TurboQuant: Google’s AI Compression That Now Runs on CPU
Google has introduced TurboQuant, a new quantization technique designed for large language models and vector search. The research targets one of the most persistent bottlenecks in AI deployment: the KV cache, which grows proportionally with context length and has historically forced teams toward expensive GPU clusters. TurboQuant changes the equation. By compressing KV cache entries to around 3 bits with no fine-tuning and no accuracy loss, it makes AI inference viable on ordinary CPU hardware - the kind that powers standard cloud servers today.

How TurboQuant Works
TurboQuant is a two-part system. PolarQuant handles the bulk of the compression work, reducing the majority of the data. QJL then handles the remaining 1-bit error correction pass. Together they achieve 3-bit KV cache quantization. No fine-tuning is required, and accuracy on standard benchmarks is preserved. The key insight is that these two methods are complementary - each compensates for the other’s residual error in a way that adds up to near-theoretical compression limits.
QJL: The Zero-Overhead 1-Bit Trick
QJL applies the Johnson-Lindenstrauss transform to high-dimensional key and value vectors. This mathematical transform is known for shrinking data while preserving relative distances between points. QJL takes this further by reducing each vector to a single sign bit - either +1 or -1 per dimension. The result is an extreme reduction in memory footprint with zero additional overhead. Attention score computation remains accurate because the sign-bit projection preserves the geometric relationships that matter most during inference.
PolarQuant: A New Angle on Compression
PolarQuant reframes the compression problem geometrically. Rather than working in standard Cartesian coordinates, it converts vectors into polar form - a radius representing magnitude and angles representing direction. This eliminates the expensive normalization step that most quantization methods require. The polar representation maps naturally onto a predictable circular grid, which quantizes cleanly. Recursive polar transforms can distill a full high-dimensional vector down to a single radius combined with a compact set of angles, achieving aggressive compression without distorting the underlying data.
Experiments and Results
The Google team evaluated TurboQuant across a range of long-context benchmarks: LongBench, Needle-in-Haystack, ZeroSCROLLS, RULER, and L-Eval. Models tested include Gemma, Mistral, and Llama-3.1-8B-Instruct. KV cache memory was reduced by 6x or more. At 4-bit quantization, TurboQuant achieves an 8x speedup over standard 32-bit on H100 GPUs. For vector search tasks, TurboQuant outperforms both Product Quantization (PQ) and RaBitQ baselines on recall and search quality metrics.

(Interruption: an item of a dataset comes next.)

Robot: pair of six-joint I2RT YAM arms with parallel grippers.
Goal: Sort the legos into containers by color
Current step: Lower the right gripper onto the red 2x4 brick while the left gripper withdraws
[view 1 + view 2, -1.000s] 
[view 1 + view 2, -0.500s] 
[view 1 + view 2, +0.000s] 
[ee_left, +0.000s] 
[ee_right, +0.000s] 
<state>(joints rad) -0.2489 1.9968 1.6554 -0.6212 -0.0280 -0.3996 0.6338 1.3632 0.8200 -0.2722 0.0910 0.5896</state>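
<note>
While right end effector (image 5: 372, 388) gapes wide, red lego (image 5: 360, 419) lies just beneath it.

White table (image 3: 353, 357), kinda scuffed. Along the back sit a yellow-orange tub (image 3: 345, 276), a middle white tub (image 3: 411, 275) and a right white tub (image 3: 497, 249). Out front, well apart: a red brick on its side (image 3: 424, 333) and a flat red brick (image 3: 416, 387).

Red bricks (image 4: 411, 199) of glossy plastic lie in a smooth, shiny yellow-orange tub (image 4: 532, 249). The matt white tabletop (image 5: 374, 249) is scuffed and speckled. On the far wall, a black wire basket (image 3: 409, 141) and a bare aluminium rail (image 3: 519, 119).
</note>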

CPU Inference Is Now Production-Ready
This is the practical takeaway. TurboQuant compresses models so aggressively that CPU inference becomes viable for real production workloads - not just research demos. The llama.cpp community recognized this quickly and has already shipped working implementation branches:
- https://github.com/elusznik/llama.cpp/tree/turboquant-cpu-tbq-pr
- https://github.com/Aaryan-Kapoor/llama.cpp/tree/turboquant-tq3_0
Cloud servers - like those available at DCXV - are now more than capable of running AI inference without any GPU hardware at all. If you have been waiting for a reason to move AI workloads off expensive GPU instances and onto standard cloud VMs, TurboQuant is that reason. See https://dcxv.com/data-center#cloud for current cloud server options.
Looking Ahead
TurboQuant addresses the KV cache bottleneck that has constrained Gemini-scale models since their release. It also enables high-quality semantic vector search at Google’s own operational scale. The benchmarks suggest the method is approaching near-theoretical lower bounds for this class of compression. As AI capabilities integrate deeper into software products, efficient quantization becomes foundational infrastructure - not a research curiosity. TurboQuant points toward a future where capable AI runs on commodity hardware, available to anyone with a standard server.